Jackson XML deserialization skips field when using multiple useWrapping = false

For any property, you can specify a method to use as the setter or getter using Jackson annotations (JsonSetter and JsonGetter). When you just a need a little modification to what Jackson is doing, then this seems easier that writing a custom deserializer / serializer for the whole class. Jackson also has a JsonAnySetter annotation that is a fallback to use for something not specified in your class (I've found that to be handy sometimes; I've used that to put all XML attributes of a type of element into a single Map rather than having to have properties for every possible attribute).

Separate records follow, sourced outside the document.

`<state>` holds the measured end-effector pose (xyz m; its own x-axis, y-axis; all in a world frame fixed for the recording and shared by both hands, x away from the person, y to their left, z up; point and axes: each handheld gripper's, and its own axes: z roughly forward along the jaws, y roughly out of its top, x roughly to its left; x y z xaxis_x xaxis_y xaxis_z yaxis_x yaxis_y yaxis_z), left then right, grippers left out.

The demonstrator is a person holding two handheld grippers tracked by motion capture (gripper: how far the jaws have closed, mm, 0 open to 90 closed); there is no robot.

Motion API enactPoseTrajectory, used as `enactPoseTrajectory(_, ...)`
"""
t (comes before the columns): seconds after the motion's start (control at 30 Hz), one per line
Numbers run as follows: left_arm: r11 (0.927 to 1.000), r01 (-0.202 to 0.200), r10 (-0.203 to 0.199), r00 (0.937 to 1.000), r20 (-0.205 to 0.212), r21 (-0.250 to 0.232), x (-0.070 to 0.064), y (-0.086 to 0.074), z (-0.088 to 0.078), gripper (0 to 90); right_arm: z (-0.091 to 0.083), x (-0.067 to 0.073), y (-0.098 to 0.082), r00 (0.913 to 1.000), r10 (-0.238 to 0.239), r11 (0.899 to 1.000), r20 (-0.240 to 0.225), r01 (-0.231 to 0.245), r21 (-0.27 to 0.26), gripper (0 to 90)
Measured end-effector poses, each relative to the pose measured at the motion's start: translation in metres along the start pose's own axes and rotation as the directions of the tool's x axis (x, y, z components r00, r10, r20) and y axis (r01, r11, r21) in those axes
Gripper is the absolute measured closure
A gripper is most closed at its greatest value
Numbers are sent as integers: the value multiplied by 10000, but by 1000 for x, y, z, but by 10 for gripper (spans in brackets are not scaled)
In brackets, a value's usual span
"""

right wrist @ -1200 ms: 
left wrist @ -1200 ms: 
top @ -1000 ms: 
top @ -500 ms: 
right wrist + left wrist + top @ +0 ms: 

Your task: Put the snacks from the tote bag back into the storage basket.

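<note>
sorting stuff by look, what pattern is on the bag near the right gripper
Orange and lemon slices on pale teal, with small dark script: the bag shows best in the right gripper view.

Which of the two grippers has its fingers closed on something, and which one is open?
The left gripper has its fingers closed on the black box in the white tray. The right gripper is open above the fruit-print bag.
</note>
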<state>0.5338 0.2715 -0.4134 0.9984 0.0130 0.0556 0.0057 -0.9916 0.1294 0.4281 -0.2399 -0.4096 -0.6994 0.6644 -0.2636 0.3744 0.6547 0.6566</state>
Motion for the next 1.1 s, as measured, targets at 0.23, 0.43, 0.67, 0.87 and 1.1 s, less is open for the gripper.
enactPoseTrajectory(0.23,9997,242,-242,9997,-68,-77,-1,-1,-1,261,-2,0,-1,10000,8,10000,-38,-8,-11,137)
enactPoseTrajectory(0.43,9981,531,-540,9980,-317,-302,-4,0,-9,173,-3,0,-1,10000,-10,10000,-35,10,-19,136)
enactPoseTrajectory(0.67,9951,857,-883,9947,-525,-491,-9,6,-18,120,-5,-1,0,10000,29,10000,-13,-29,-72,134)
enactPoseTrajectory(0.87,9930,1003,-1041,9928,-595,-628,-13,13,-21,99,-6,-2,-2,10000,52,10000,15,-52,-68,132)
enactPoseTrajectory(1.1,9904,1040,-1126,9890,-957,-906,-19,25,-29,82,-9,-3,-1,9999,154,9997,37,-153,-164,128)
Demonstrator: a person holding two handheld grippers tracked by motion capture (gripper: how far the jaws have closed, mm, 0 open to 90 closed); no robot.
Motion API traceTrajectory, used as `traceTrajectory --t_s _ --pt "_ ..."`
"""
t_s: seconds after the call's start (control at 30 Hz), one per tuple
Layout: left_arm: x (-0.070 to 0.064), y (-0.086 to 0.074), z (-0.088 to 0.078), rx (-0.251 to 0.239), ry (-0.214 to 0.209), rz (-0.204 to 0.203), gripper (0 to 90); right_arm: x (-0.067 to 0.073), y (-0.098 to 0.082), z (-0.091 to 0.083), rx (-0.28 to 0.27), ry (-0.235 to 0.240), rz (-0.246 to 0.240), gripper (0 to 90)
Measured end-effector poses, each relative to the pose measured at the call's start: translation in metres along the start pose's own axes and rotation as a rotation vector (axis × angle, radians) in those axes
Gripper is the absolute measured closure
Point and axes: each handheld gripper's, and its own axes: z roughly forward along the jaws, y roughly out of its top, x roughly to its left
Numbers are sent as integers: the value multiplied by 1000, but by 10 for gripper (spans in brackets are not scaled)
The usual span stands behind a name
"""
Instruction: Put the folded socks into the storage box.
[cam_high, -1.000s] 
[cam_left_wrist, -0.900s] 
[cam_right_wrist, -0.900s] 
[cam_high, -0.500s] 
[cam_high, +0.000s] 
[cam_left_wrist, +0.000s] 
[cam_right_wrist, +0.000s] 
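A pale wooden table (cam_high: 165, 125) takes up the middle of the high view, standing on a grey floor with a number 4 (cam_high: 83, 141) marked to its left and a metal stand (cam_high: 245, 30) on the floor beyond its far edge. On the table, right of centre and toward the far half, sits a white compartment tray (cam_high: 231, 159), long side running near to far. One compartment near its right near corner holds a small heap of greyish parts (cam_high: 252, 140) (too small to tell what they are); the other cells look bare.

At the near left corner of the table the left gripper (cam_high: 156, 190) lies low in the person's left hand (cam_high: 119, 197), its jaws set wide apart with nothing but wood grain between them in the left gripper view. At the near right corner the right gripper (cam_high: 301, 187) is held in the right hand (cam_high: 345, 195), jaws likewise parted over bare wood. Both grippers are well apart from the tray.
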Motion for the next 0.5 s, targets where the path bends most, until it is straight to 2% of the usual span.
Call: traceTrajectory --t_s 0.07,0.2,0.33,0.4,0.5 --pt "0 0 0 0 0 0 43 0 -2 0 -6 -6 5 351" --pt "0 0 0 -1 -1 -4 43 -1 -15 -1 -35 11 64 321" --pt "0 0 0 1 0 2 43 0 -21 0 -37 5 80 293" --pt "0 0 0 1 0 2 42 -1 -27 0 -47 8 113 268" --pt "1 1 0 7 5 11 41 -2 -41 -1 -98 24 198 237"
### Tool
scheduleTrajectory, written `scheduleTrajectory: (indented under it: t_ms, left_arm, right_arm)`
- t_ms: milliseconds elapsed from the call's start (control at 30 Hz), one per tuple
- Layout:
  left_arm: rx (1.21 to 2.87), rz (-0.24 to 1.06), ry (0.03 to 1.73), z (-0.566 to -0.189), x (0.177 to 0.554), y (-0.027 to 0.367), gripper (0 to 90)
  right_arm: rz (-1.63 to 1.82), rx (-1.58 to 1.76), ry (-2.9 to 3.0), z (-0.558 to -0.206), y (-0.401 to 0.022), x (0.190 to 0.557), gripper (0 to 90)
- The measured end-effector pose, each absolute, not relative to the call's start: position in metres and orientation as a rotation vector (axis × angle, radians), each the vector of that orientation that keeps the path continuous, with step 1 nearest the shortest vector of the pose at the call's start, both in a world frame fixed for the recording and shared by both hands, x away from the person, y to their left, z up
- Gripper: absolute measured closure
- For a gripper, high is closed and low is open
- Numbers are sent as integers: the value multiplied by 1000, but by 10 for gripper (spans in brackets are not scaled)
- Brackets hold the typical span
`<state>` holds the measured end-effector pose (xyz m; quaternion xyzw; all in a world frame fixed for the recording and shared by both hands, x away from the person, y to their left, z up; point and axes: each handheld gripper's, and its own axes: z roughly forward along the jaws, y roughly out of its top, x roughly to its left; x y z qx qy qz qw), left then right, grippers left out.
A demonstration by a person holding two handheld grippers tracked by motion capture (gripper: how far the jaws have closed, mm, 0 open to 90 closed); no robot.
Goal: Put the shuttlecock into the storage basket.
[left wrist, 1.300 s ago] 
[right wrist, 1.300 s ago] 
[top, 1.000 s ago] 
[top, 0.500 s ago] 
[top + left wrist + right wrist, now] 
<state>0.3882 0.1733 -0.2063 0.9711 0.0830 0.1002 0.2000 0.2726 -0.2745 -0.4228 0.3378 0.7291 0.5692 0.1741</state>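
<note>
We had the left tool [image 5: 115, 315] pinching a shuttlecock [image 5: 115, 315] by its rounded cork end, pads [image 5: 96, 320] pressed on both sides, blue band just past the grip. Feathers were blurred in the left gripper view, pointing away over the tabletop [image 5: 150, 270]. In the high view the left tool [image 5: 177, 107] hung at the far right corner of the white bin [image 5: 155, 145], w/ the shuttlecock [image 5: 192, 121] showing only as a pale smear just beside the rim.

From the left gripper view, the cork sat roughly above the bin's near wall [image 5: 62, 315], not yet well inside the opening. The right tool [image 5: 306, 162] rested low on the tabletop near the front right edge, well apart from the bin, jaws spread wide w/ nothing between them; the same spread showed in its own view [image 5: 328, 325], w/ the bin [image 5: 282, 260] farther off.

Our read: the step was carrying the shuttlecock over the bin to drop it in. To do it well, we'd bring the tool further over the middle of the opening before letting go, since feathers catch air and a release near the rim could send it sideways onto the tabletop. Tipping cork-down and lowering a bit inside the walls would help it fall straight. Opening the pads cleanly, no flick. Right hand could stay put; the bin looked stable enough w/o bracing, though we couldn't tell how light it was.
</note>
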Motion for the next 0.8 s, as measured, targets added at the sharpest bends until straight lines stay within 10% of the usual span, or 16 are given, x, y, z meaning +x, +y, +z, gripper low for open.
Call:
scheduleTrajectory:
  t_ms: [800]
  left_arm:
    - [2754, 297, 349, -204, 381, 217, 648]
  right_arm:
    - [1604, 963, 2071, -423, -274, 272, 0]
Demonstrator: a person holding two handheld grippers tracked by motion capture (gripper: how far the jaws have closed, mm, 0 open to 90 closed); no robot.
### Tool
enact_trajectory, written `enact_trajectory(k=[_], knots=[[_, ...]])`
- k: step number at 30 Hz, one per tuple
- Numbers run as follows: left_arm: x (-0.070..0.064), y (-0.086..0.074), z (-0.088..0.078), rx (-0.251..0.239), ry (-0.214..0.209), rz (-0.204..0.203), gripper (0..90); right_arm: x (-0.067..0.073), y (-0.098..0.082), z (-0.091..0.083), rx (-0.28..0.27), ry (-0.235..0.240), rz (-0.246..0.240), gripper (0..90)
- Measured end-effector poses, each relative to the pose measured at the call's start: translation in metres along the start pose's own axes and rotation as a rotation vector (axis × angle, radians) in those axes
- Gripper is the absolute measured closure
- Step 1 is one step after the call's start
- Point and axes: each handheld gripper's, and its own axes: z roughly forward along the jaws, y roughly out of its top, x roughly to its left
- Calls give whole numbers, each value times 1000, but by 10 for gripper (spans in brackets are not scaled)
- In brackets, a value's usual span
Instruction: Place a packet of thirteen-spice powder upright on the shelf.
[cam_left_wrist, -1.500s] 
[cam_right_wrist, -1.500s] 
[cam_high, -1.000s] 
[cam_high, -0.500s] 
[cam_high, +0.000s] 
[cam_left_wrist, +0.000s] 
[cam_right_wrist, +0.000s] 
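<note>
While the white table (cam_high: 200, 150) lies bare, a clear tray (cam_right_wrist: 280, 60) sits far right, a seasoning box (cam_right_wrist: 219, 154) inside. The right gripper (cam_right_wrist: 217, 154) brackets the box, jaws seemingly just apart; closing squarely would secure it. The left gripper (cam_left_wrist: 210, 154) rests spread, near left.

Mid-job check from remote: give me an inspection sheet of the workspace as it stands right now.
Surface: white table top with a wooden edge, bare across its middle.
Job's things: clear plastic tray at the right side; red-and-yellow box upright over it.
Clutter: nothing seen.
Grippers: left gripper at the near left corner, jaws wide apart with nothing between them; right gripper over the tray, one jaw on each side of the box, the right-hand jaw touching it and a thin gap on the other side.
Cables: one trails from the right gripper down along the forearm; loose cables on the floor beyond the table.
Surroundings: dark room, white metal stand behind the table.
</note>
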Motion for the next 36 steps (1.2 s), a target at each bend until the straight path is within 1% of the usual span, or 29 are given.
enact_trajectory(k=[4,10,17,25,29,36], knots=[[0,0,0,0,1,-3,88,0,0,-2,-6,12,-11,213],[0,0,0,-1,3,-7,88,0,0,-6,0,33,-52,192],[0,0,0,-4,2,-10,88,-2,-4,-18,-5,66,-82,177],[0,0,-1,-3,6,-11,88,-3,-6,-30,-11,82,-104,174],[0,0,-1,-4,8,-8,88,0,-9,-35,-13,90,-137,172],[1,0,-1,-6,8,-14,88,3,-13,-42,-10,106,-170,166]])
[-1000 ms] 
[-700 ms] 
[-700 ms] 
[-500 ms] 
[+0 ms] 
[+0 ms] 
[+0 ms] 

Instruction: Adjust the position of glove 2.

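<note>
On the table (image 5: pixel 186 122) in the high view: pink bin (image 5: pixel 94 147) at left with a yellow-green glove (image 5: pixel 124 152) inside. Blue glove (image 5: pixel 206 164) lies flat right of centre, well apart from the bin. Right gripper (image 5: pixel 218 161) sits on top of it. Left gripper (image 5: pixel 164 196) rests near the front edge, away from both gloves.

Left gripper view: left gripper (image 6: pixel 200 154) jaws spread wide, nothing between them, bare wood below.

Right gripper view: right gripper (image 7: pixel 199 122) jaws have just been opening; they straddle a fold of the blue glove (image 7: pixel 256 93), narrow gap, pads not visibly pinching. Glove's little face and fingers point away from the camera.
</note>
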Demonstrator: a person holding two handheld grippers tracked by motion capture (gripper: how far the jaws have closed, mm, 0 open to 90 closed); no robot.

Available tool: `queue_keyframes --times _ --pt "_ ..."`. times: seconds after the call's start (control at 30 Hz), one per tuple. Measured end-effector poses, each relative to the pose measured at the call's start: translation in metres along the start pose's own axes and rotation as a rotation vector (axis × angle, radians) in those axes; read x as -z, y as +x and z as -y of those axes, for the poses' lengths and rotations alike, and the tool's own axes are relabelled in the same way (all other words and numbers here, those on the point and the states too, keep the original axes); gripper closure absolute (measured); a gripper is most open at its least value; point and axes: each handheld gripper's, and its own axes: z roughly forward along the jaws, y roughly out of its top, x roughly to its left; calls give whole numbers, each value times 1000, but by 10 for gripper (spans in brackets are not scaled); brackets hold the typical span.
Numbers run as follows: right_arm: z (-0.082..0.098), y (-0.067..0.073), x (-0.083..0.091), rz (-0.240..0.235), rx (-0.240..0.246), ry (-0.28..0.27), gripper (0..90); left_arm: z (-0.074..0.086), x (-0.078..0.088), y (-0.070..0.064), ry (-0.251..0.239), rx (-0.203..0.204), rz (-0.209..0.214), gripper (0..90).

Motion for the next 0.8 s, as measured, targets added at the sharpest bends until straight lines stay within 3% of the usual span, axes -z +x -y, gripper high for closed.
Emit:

You could add custom XML deserialization methods to your Root class. Something like this:

@JsonSetter(value =  "foo")
public void setFooFromXml(Foo foo) {
    if (this.foos == null) {
        this.foos = new ArrayList<Foo>();
    } 
    this.foos.add(foo);
}

@JsonSetter(value =  "bar")
public void setBarFromXml(Bar bar) {
    if (this.bars == null) {
        this.bars = new ArrayList<Bar>();
    } 
    this.bars.add(bar);
}

Using Jackson to deserialize the XML like this:

try {
    String input = "<root><foo name=\"AAA\" /><bar name=\"BBB\" /><foo name=\"CCC\" /></root>";
    XmlMapper mapper = new XmlMapper();
    Root root = mapper.readValue(input, Root.class);
    System.out.println(root.getBars());
    System.out.println(root.getFoos());
    
} catch (Exception e) {
    e.printStackTrace();
}

Gives an output of this (after adding some simple toString() and getter methods):

[Bar [name=BBB]]
[Foo [name=AAA], Foo [name=CCC]]

I must recognize that I usually only use Jackson for JSON handling, but it seems that it is a known limitation of the jackson-dataformat-xml library:

Prior to 2.12 (not yet released as of May 2020), handling of repeated XML elements was problematic (it could only retain the last element read), but #403 improves handling

Maybe this issue could be related with your problem.

As a workaround, if possible, you can apply some kind of XSLT transformation to the XML documents before processing them, so that all nodes with the same name are grouped together, and see if the result is as expected.

You can also try another deserialization alternatives, mainly, JAXB, or direct XML processing.